Exercise Your ‘Gratitude’ Muscle

Seligman, Emmons and others focus on trying to come up with exercises that actually cultivate gratitude. As Seligman relates in Authentic Happiness, he was struggling to find an exercise for gratitude when a student suggested the class have a gratitude night. Each person would recall a person in his or her life who had provided deep and lasting gifts, and who had not been really acknowledged. The student would then write a letter to that person, describing the gifts given by that person (in as much detail as possible) and what those gifts had meant. Then, on gratitude night, each student would invite the person and read his or her letter. Mothers, brothers, and teachers all came, and everyone was deeply moved no one could keep the tears from their eyes. At the end of the semester many student evaluations recounted that evening as the high point of the course. This gave rise to Seligman’s ‘gratitude visit’ in which he suggests that people write a letter of appreciation to someone in their life, and read it to the person they are ‘honoring’ with their recognition and gratitude.

The gratitude journal is another exercise that strengthens our ability to witness those things that we would otherwise take for granted. Researchers have found that keeping a gratitude journal over a period of six weeks markedly enhances a person’s sense of well being. I recommend this exercise also for the things you will learn from your reactions to the task.

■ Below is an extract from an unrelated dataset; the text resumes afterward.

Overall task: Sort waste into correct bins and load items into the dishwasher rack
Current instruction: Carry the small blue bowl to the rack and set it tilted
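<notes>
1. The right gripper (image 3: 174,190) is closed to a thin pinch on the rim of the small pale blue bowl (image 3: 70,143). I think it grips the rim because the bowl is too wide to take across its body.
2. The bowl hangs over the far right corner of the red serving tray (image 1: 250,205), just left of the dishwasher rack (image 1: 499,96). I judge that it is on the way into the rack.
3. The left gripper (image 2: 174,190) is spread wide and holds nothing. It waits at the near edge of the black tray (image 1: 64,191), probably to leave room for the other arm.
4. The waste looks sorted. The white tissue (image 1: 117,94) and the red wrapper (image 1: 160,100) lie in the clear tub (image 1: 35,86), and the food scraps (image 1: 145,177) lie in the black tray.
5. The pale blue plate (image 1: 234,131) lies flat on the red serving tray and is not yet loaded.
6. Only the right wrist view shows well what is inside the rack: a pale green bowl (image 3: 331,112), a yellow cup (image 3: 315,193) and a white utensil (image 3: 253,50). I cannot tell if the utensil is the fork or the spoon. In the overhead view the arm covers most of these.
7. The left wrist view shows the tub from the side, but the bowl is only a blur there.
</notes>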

If you demur because it appears ‘soft’ or ‘silly,’ you might want to look at what inside you disdains recognizing and expressing the good things in your life. After a week or two, you may recognize those people and circumstances that you previously took for granted. After all, what’s the good of having wonderful things in your life if you don’t recognize them? (Remember, this journal is for the writer only. You don’t have to list ‘my wife’ so you can show it to her and seem like a good guy; nobody else is going to read it. It should be private and personal to derive any value from the effort.)

How frequently do those of us who are blessed with health stop and give thanks for our freedom from pain and physical limitation? Lawyers are very smart folks living and working among intelligent people but how often have you stopped to consider and appreciate the wonderful gift of a good mind, or how much fun it is to think and interact with others who are equally witty?

Count Your Blessings

We are a wealthy and, in many ways, overindulged culture. We are bombarded with advertisements that tell us we can’t be satisfied without certain things only our consumer economy can provide. People who travel a good deal often remark upon returning that our culture is marked by this sense of enforced dissatisfaction promoted by a consumer economy. We can resist that force, however, by spending just five minutes before we go to bed recounting our blessings.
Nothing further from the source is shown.